* WHAT TO DO *
Which lines hold the string "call"? Copy each of them from the material below.

* * * * * * * * *

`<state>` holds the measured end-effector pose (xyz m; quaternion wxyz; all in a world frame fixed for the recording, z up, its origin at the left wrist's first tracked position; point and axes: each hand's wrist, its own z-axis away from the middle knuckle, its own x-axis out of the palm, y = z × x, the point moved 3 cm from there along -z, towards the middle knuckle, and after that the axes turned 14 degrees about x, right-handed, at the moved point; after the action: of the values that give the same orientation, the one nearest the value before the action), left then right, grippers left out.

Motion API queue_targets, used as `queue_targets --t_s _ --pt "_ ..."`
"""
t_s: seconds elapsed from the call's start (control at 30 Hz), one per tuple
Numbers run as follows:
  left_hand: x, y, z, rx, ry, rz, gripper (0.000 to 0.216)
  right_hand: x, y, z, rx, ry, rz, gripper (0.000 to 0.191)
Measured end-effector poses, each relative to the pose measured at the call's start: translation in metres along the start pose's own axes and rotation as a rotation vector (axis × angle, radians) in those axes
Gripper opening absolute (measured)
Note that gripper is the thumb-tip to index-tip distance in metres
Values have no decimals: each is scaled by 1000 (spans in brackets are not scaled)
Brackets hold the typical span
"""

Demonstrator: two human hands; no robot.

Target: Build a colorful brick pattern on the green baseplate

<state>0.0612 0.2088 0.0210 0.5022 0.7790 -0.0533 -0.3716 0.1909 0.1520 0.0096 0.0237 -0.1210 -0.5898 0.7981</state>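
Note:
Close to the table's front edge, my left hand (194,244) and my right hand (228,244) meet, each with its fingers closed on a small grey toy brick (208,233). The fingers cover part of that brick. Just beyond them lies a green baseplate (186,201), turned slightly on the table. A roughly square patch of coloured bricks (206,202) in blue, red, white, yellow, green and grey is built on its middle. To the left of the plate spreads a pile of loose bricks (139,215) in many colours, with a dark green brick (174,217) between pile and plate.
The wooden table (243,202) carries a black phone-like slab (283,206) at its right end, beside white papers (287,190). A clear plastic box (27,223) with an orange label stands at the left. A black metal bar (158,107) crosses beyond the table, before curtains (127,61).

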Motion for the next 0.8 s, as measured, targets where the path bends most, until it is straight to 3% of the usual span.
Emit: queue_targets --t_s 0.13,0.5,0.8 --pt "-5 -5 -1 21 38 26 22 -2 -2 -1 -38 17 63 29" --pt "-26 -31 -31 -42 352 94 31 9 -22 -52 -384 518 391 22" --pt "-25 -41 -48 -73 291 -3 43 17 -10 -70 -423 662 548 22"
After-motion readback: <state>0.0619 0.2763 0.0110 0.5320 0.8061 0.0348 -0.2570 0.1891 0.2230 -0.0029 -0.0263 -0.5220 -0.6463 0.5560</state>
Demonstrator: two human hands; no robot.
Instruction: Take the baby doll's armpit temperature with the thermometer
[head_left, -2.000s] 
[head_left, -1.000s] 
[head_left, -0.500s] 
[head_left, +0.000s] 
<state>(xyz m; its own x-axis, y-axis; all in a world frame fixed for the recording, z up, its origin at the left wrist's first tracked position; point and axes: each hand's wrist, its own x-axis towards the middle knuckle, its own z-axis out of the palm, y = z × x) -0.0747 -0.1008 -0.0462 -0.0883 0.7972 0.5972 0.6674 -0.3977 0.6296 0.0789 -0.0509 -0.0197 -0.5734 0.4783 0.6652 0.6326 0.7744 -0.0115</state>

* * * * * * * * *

* ANSWER SPACE *
t_s: seconds elapsed from the call's start (control at 30 Hz), one per tuple
Measured end-effector poses, each relative to the pose measured at the call's start: translation in metres along the start pose's own axes and rotation as a rotation vector (axis × angle, radians) in those axes

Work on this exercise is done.